=== Exercise prompt ===
Copy precisely the first line of the material below and every later line, stopping with the line that contains "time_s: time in".

=== Information provided ===
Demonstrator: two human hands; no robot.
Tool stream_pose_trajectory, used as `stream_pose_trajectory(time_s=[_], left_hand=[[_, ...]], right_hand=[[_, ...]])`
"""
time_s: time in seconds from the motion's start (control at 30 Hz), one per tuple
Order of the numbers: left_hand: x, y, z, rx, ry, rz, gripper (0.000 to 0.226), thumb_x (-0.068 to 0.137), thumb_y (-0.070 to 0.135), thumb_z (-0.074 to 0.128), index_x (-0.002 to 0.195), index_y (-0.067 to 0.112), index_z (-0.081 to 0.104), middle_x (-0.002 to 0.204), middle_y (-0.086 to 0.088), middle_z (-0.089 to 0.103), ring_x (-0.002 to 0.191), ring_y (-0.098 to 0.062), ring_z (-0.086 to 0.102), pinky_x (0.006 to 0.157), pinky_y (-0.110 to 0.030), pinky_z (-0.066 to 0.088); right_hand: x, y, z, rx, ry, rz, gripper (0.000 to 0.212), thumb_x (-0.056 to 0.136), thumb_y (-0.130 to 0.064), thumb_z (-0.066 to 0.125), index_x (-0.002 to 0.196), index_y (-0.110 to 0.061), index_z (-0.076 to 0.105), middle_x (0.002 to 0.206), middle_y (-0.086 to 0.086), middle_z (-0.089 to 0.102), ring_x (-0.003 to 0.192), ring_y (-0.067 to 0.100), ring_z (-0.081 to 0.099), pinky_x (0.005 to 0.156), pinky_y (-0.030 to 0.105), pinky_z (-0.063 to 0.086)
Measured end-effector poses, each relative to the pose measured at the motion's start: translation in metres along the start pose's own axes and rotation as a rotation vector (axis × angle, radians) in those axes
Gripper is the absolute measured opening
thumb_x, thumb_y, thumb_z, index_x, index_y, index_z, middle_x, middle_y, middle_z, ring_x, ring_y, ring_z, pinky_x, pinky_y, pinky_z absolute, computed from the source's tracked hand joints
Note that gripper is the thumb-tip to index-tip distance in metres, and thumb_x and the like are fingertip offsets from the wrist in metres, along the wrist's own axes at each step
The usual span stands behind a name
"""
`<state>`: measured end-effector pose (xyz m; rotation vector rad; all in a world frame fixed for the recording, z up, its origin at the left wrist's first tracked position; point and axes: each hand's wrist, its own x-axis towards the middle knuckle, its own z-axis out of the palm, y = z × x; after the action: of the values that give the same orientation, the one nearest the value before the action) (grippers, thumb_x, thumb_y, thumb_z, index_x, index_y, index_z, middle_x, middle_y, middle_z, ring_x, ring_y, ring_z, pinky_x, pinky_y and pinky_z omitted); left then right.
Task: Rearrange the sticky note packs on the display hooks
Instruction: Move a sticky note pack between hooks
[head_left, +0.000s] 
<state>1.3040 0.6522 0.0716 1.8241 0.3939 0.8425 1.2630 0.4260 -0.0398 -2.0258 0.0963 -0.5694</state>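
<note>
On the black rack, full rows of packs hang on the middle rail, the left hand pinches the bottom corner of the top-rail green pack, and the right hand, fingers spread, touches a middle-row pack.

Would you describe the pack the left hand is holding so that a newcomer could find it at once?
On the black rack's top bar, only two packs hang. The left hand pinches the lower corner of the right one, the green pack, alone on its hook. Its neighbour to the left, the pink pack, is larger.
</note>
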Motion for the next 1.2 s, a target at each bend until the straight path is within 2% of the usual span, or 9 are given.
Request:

=== Answer space ===
Demonstrator: two human hands; no robot.
Tool stream_pose_trajectory, used as `stream_pose_trajectory(time_s=[_], left_hand=[[_, ...]], right_hand=[[_, ...]])`
"""
time_s: time in seconds from the motion's start (control at 30 Hz), one per tuple

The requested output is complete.